◆ Requirement
Write out all the data verbatim. Skip images.

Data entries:

────

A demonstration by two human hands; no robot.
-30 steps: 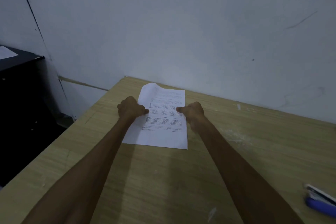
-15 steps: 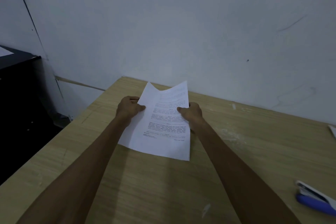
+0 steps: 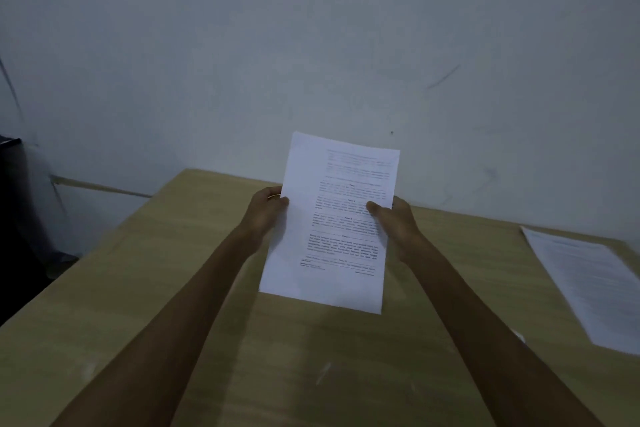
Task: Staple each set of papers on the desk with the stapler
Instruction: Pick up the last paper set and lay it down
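Fingers (image 3: 375, 209) of both hands around papers (image 3: 332, 236)

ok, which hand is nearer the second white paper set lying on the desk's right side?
Right. The right hand grips the held printed sheets' right edge, on that side; the left hand grips their left edge, farther from the white paper set.

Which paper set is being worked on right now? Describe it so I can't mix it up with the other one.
On the wooden desk by the wall, find the two forearms reaching forward. Between the left hand and right hand is a printed paper set, gripped by its side edges and raised. The other set lies flat at the right edge.
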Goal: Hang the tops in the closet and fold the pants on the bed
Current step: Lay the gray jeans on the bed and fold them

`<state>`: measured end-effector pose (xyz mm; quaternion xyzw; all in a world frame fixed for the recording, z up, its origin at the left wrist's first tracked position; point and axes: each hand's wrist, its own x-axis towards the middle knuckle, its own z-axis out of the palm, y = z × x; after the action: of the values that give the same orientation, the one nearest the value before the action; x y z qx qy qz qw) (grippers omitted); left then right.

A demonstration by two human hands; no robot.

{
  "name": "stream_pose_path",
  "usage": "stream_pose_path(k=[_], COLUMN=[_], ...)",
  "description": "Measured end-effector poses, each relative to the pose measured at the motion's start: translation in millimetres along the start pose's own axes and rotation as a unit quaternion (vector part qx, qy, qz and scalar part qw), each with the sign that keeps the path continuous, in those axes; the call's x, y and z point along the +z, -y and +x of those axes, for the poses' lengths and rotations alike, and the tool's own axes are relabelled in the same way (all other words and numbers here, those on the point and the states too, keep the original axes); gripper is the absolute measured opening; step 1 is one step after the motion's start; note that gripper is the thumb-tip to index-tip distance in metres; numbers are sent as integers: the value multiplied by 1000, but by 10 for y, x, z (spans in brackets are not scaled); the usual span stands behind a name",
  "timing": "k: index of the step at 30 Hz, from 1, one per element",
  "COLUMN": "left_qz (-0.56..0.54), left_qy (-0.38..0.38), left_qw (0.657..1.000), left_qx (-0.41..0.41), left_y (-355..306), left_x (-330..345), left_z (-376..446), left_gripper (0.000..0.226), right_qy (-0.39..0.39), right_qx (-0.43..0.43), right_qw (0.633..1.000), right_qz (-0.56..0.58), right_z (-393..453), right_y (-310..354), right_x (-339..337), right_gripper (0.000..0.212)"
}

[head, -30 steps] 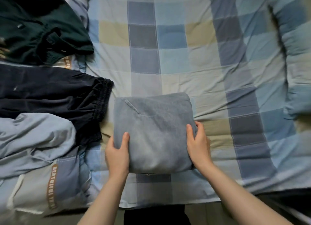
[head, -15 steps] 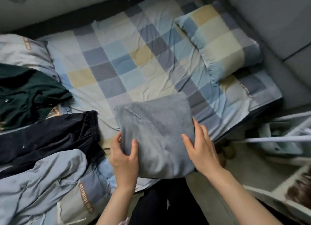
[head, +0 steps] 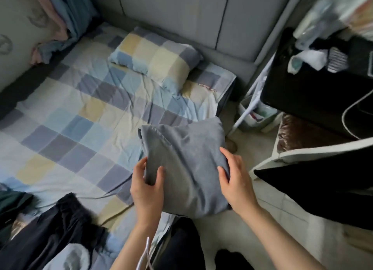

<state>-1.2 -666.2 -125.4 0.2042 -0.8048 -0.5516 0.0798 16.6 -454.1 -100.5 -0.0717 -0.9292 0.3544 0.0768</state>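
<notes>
**Grey folded pants held off the bed's right edge**

Checked cotton in blue, grey and pale yellow covers the bed (head: 66, 116), which fills the left and far part of my view, with a matching pillow (head: 155, 61) lying at its far end. Dark navy pants (head: 46, 235) lie spread out at the near left corner. I carry the folded grey pants (head: 185, 168) above the bed's near right edge, partly over the floor. My left hand (head: 146, 186) grips their left side, thumb on top and fingers curled under; my right hand (head: 235, 179) clasps the right side likewise.
</notes>
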Motion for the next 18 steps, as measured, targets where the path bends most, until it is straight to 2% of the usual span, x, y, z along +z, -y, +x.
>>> stream_pose_path(k=[6,9,14,18], left_qz=[-8,-18,-31,-37], left_qy=[128,204,353,436], left_qw=[990,974,925,886], left_qx=[65,101,134,154], left_y=[-404,-599,-787,-869], left_x=[610,983,1627,2079], left_z=[-717,-1290,-2445,-3227], left_gripper=[41,44,50,50], right_qy=[-124,-182,-265,-315], right_qx=[72,105,201,277], right_qw=[990,978,942,907], right_qz=[2,-13,-41,-44], right_z=[-684,-1193,-2230,-2996], right_y=[-636,-1025,-1704,-2084], right_x=[-892,-1409,-2243,-2710], right_gripper=[47,46,44,42])
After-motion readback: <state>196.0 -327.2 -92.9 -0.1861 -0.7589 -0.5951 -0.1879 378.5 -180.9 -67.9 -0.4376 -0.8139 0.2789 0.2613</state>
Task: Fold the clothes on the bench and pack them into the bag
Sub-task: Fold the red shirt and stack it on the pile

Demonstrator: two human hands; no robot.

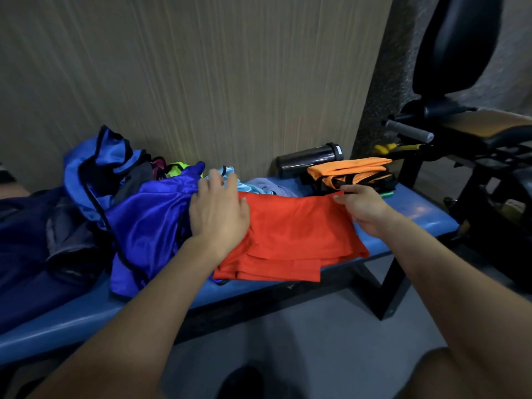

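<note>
Shirt (290, 231), red, lies half-folded on the bench (414, 208). Left hand (218, 214) presses it flat; right hand (362, 208) pinches its far corner. Slippery cloth may unfold near the bag (144, 220).

Matt, smooth cloth in the red garment (290, 234). Glossy, satin-like fabric in the purple garment (146, 223). Smooth, faintly shiny blue padding on the desk (414, 211), black metal beneath. Dark plastic, slight sheen, on the bottle (311, 159). Streaked wood-grain wall panel (201, 67).
</note>
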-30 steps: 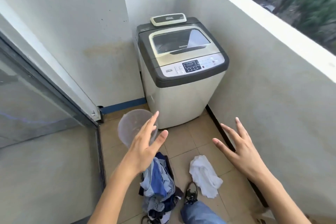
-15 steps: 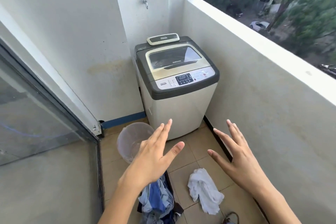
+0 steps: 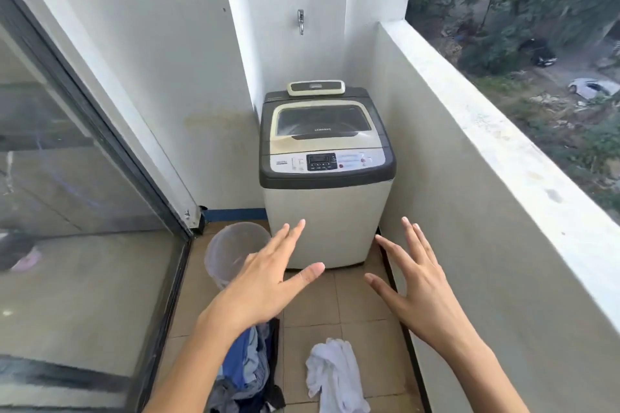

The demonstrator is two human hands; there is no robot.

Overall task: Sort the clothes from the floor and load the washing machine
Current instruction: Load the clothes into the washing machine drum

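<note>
A top-loading washing machine point(image 3: 327, 211) stands in the far corner of the balcony, its lid down. On the tiled floor near me lies a pile of blue and dark clothes point(image 3: 250, 369), partly hidden behind my left forearm. A white garment point(image 3: 335, 375) lies apart to its right. My left hand point(image 3: 268, 282) hovers above the dark pile with fingers spread and holds nothing. My right hand point(image 3: 419, 288) is raised above the floor, fingers apart, also holding nothing.
A translucent plastic bucket point(image 3: 231, 248) stands left of the machine. A glass sliding door point(image 3: 77, 198) runs along the left. A low parapet wall point(image 3: 486, 211) closes the right side. A tap point(image 3: 301, 21) juts from the wall above the machine.
The view has tilted up, so the machine sits lower in frame and the clothes are near the bottom edge. Both hands stay spread and have risen with the view.
</note>
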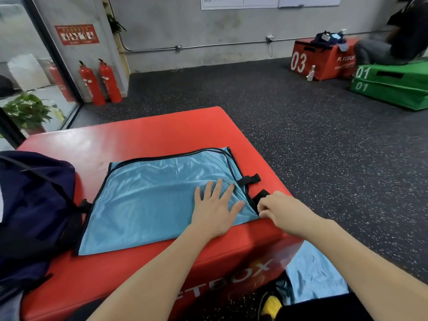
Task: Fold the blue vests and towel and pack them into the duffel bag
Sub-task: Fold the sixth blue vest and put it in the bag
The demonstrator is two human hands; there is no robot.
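Note:
A light blue vest (150,198) with dark trim lies spread flat on the red foam box (129,137). My left hand (215,207) presses flat on its right part, fingers straight and spread. My right hand (275,209) pinches the vest's near right corner beside a black strap (250,179). The dark navy duffel bag (34,209) sits on the box's left end, touching the vest's left edge. More light blue cloth (312,274) lies on the floor below the box's right side; I cannot tell whether it is a vest or the towel.
Speckled black rubber floor (301,135) stretches right of and beyond the box. A red box marked 03 (324,61) and a green box marked 01 (393,86) stand at the far right, with a person sitting there. Two fire extinguishers (99,82) stand by the wall.

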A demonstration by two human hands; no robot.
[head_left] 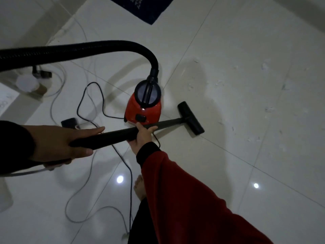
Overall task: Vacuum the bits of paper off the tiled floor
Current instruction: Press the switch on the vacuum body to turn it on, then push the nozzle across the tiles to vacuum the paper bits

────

◆ Written response
A demonstration by two human hands; no robot.
-30 steps: 
-15 steps: 
+0 steps: 
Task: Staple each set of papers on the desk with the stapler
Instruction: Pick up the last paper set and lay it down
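Fingers (image 3: 375, 209) of both hands around papers (image 3: 332, 236)

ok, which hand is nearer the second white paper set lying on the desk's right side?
Right. The right hand grips the held printed sheets' right edge, on that side; the left hand grips their left edge, farther from the white paper set.

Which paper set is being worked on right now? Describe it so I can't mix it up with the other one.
On the wooden desk by the wall, find the two forearms reaching forward. Between the left hand and right hand is a printed paper set, gripped by its side edges and raised. The other set lies flat at the right edge.
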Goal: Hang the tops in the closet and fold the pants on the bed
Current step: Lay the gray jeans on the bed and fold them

`<state>`: measured end-effector pose (xyz mm; quaternion xyzw; all in a world frame fixed for the recording, z up, its origin at the left wrist's first tracked position; point and axes: each hand's wrist, its own x-axis towards the middle knuckle, its own z-axis out of the palm, y = z × x; after the action: of the values that give the same orientation, the one nearest the value before the action; x y z qx qy qz qw) (grippers omitted); left then right.

A demonstration by two human hands; no robot.

{
  "name": "stream_pose_path",
  "usage": "stream_pose_path(k=[_], COLUMN=[_], ...)",
  "description": "Measured end-effector poses, each relative to the pose measured at the motion's start: translation in millimetres along the start pose's own axes and rotation as a unit quaternion (vector part qx, qy, qz and scalar part qw), each with the sign that keeps the path continuous, in those axes; the call's x, y and z point along the +z, -y and +x of those axes, for the poses' lengths and rotations alike, and the tool's own axes are relabelled in the same way (all other words and numbers here, those on the point and the states too, keep the original axes); gripper is the absolute measured opening; step 1 is one step after the motion's start; note that gripper is the thumb-tip to index-tip distance in metres; numbers are sent as integers: the value multiplied by 1000, but by 10 for y, x, z (spans in brackets are not scaled); the usual span stands behind a name",
  "timing": "k: index of the step at 30 Hz, from 1, one per element",
  "COLUMN": "left_qz (-0.56..0.54), left_qy (-0.38..0.38), left_qw (0.657..1.000), left_qx (-0.41..0.41), left_y (-355..306), left_x (-330..345), left_z (-376..446), left_gripper (0.000..0.226), right_qy (-0.39..0.39), right_qx (-0.43..0.43), right_qw (0.633..1.000), right_qz (-0.56..0.58), right_z (-393..453), right_y (-310..354), right_x (-339..337), right_gripper (0.000..0.212)"
}

[head, -30 steps] 
[head, -15 steps] 
[head, +0 steps] 

<state>-1.2 -666.2 -125.4 0.2042 -0.8048 -0.5516 0.0798 16.6 -454.1 -100.5 -0.0717 -0.9292 0.3544 0.0768</state>
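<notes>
**Grey folded pants held off the bed's right edge**

Checked cotton in blue, grey and pale yellow covers the bed (head: 66, 116), which fills the left and far part of my view, with a matching pillow (head: 155, 61) lying at its far end. Dark navy pants (head: 46, 235) lie spread out at the near left corner. I carry the folded grey pants (head: 185, 168) above the bed's near right edge, partly over the floor. My left hand (head: 146, 186) grips their left side, thumb on top and fingers curled under; my right hand (head: 235, 179) clasps the right side likewise.
</notes>
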Motion for the next 18 steps, as measured, targets where the path bends most, until it is straight to 2% of the usual span, x, y, z along +z, -y, +x.
>>> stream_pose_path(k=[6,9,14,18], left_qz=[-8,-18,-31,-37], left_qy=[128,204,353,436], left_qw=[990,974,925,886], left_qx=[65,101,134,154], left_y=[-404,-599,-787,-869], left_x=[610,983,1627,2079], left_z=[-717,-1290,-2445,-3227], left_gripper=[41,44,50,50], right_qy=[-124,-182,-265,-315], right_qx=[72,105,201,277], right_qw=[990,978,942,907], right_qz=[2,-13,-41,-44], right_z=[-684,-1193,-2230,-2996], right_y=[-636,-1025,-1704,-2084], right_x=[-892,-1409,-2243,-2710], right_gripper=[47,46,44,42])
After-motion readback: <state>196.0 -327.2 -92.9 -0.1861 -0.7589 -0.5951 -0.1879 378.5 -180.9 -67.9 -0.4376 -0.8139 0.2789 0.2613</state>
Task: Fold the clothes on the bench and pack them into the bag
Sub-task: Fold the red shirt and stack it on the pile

Demonstrator: two human hands; no robot.


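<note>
Shirt (290, 231), red, lies half-folded on the bench (414, 208). Left hand (218, 214) presses it flat; right hand (362, 208) pinches its far corner. Slippery cloth may unfold near the bag (144, 220).

Matt, smooth cloth in the red garment (290, 234). Glossy, satin-like fabric in the purple garment (146, 223). Smooth, faintly shiny blue padding on the desk (414, 211), black metal beneath. Dark plastic, slight sheen, on the bottle (311, 159). Streaked wood-grain wall panel (201, 67).
</note>
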-30 steps: 
-15 steps: 
+0 steps: 

The demonstrator is two human hands; there is no robot.

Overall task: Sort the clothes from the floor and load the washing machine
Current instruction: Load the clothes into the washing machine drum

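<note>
A top-loading washing machine point(image 3: 327, 211) stands in the far corner of the balcony, its lid down. On the tiled floor near me lies a pile of blue and dark clothes point(image 3: 250, 369), partly hidden behind my left forearm. A white garment point(image 3: 335, 375) lies apart to its right. My left hand point(image 3: 268, 282) hovers above the dark pile with fingers spread and holds nothing. My right hand point(image 3: 419, 288) is raised above the floor, fingers apart, also holding nothing.
A translucent plastic bucket point(image 3: 231, 248) stands left of the machine. A glass sliding door point(image 3: 77, 198) runs along the left. A low parapet wall point(image 3: 486, 211) closes the right side. A tap point(image 3: 301, 21) juts from the wall above the machine.
The view has tilted up, so the machine sits lower in frame and the clothes are near the bottom edge. Both hands stay spread and have risen with the view.
</note>
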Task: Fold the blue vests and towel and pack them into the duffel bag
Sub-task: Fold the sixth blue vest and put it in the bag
The demonstrator is two human hands; there is no robot.
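Note:
A light blue vest (150,198) with dark trim lies spread flat on the red foam box (129,137). My left hand (215,207) presses flat on its right part, fingers straight and spread. My right hand (275,209) pinches the vest's near right corner beside a black strap (250,179). The dark navy duffel bag (34,209) sits on the box's left end, touching the vest's left edge. More light blue cloth (312,274) lies on the floor below the box's right side; I cannot tell whether it is a vest or the towel.
Speckled black rubber floor (301,135) stretches right of and beyond the box. A red box marked 03 (324,61) and a green box marked 01 (393,86) stand at the far right, with a person sitting there. Two fire extinguishers (99,82) stand by the wall.
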
A demonstration by two human hands; no robot.
[head_left] 
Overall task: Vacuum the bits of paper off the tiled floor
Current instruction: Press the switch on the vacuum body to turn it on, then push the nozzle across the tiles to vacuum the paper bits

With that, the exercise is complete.